AUSTIN (KXAN) — Travis County received more than $500,000 in grant funding to help the district attorney’s office and its partners investigate cases potentially impacted by the malpractices at the Austin Police DNA lab before it was closed.

The contract with the Department of Justice will allow staff to expand testing capacity for the DNA review process and will provide two more attorneys to do the work. They will largely dig through case files and material evidence to see if convictions based on DNA were lawful or not.

“From victim to defendant, to just members of the community and the jurors — nobody wants someone punished or convicted based on faulty science,” said Bradley Hargis, executive director of the Capital Area Private Defender Services (CAPDS).

In 2016, an audit found Austin Police Department lab technicians were using flawed science when calculating the odds of DNA results, possibly botching thousands of cases. Techs were also using expired materials during testing and there was at least one case where the evidence was contaminated.

For the last several years, attorneys, investigators, paralegals and clerks have been combing through hundreds of closed juvenile and adult criminal cases. CAPDS is handling the review of adult cases.

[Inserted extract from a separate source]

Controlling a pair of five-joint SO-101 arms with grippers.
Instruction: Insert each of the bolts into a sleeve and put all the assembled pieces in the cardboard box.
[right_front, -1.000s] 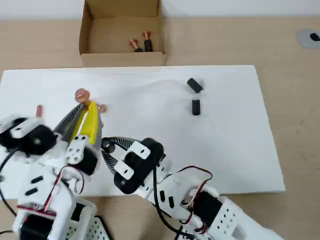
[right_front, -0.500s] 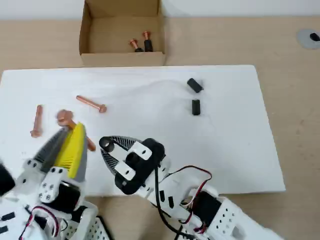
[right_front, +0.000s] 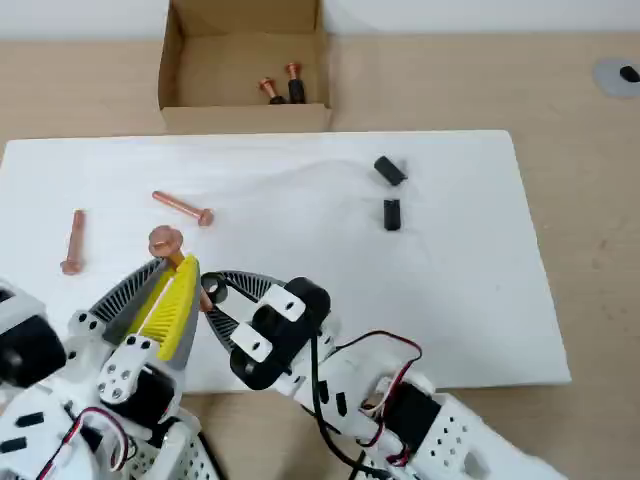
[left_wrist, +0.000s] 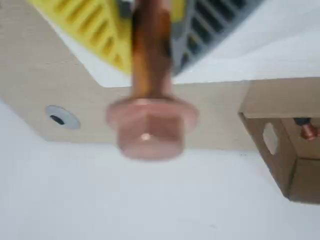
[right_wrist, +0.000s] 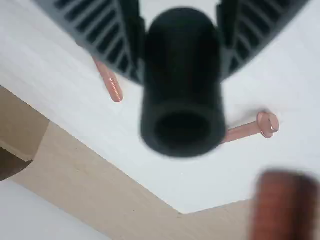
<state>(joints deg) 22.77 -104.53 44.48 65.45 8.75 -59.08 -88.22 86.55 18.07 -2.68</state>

“These case reviews are time-consuming. They are challenging. You are going back through, sometimes, very old cases,” Hargis said.

They’re searching for errors APD and the Department of Public Safety may have made in the evidence collection process to ensure everyone received due process. Some of the cases go as far back as 2000.

Since the lab’s closure, APD has outsourced DNA testing and some other forensic needs to Texas DPS and private labs.

CAPDS is also reviewing some cases handled by DPS.

Hargis said the grant will allow them to broaden the scope of their material case reviews and speed up the process.

“For those people who are waiting for answers, who want relief if they are entitled to it,” he explained.

“Given what happened to the DNA lab, I think there is a need to rebuild trust among the community,” Commissioner Jeff Travillion said on Tuesday.

As commissioners court voted to accept the grant, Travillion noted this was a step in the right direction to rebuilding that trust.

“We want to be a model for fairness, and for making sure that we don’t leave any stone unturned and that anybody that is involved in our criminal justice system can expect a fair shake,” he said.

The grant will last three years. Hargis said they hope to fill the positions by January.